Нога женщины сделала шаг, опустилась, не согнувшись. Это было движение прямых и стремительных линий. Володя пошел вслед за ней.
Возвращаясь в город, мы их обогнали: Володя закричал что-то, женщина повернула голову – быстро и презрительно.
* * *Раз днем мы пошли на базар к букинисту, тихому старику в ермолке: он сидел обычно, окруженный книгами, и читал трудные древние тексты. Он одевался в черное: глядя на него, я думал о библейских старцах и об удивительном народе пророков, мудрецов и коммерсантов, донесших свою огненную и суровую мысль до шумных рынков революционной России.

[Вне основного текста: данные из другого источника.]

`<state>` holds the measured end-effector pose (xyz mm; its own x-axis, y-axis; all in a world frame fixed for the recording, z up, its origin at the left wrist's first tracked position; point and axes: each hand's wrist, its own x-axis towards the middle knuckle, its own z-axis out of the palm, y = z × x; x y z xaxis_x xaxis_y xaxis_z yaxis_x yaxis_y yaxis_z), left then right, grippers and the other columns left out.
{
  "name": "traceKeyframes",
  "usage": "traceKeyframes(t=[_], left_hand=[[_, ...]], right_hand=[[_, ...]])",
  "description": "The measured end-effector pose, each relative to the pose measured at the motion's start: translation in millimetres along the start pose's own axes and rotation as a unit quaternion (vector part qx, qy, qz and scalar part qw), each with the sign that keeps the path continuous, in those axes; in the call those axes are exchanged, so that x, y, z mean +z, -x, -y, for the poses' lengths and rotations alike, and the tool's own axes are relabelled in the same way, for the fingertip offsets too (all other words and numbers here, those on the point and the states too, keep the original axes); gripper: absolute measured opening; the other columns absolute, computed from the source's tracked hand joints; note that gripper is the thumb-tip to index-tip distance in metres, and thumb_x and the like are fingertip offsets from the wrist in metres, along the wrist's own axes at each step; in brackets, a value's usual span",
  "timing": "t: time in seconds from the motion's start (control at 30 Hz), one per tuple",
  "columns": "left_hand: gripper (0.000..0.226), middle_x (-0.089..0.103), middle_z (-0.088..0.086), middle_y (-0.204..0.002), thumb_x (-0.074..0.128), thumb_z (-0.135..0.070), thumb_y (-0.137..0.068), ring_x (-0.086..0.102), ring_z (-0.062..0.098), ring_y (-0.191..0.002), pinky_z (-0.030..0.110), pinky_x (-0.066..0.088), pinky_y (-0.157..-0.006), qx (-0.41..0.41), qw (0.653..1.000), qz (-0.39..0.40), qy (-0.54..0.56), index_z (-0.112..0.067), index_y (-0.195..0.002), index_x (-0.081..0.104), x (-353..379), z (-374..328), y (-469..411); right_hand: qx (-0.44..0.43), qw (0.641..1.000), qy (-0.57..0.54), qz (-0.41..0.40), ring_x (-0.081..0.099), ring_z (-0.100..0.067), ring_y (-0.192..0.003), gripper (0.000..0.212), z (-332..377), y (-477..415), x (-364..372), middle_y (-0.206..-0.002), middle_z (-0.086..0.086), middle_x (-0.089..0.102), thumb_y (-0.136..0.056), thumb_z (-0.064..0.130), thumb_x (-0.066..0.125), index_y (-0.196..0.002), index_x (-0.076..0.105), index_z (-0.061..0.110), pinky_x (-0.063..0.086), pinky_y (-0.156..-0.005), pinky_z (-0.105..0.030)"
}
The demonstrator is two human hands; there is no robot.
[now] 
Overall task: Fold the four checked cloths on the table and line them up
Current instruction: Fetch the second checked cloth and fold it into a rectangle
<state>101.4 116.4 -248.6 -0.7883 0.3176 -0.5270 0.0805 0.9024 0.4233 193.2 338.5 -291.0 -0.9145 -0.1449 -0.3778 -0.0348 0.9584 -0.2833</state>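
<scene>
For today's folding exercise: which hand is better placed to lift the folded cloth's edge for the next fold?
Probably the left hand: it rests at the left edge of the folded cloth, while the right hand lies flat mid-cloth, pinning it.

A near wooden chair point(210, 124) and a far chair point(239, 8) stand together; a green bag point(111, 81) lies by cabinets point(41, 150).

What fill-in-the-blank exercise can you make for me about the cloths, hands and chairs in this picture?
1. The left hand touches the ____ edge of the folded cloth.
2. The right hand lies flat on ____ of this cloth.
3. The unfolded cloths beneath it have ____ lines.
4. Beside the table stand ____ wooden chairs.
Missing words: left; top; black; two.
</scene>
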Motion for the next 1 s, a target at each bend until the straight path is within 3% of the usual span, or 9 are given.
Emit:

К старцу часто прибегала внучка, маленькая красивая девочка лет десяти, с черной головой и гордыми еврейскими глазами: со мной она обходилась немного пренебрежительно, со стариком ласково. Мы были своими людьми в этой лавочке. Сначала входил я, за мной – пес. Старик хорошо знал меня: я никогда не торговался и натравливал собаку на маленьких базарных хулиганов, дразнивших его жидом.
На этот раз старика не было: только внучка внезапно вынырнула из-под громадных книг: мой друг замахал хвостом.
– Деда нет.
– Ничего, я сам поищу.
Книги пахли старой пылью. Я просматривал заглавия: под томом сумасшедшего Штирнера лежал роман кн. Бебутовой «Жизнь – копейка». Девочка, увидевшая на обложке нелепую красную женщину, засмеялась. Я не заметил, как она ушла.
Через минуту девочка вбежала: она остановилась, задыхаясь от слез, и сказала:
– Там… дедушку… убьют…
Я подошел к двери и увидел белую бороду старика, окруженную красными лицами и глазами гудевшей толпы. Резкий женский голос:
– Воры, сволочи, жиды!
Я узнал женщину прямых линий и побежал к старику. Пес прыгнул за мной, перевернув гору книг, и через несколько секунд мы очутились в толпе.
Кровь текла по лицу старика, он стонал и держался за щеку. В упор ему кричала женщина прямых линий:
– Ридикюль у меня вытащил, седины не стыдно, жидовская кровь проклятая!
От злобы я мог сказать только это:
– Оставьте старика.
– А тебе, чертов карандаш, что нужно?
Вокруг нас собиралось все больше народу: за старика, ставшего за мое плечо, держалась девочка. Из толпы мне заметили назидательно: – Учащийся! Тебе б уроки учить, а ты по базарам шляешься.
Пришел милиционер: ему рассказали, в чем дело, и он повел нас всех в комиссариат, девочка бежала сзади, плача и не поспевая.
На полдороге старик дал взятку милиционеру, и тот сказал начальственно:
– Иди, дед. А вам, товарищ гимназист, нечего на базар ходить.
Мы вернулись в лавочку старика: я выбрал две книги. Он меня не благодарил, ему было неловко.
– Не любят здесь евреев.
– Дикий народ, дед.
Мы пошли домой, по дороге я сказал моему другу, что от женщины прямых линий следует держаться подальше. Но какое отношение она имеет к Володе Чеху?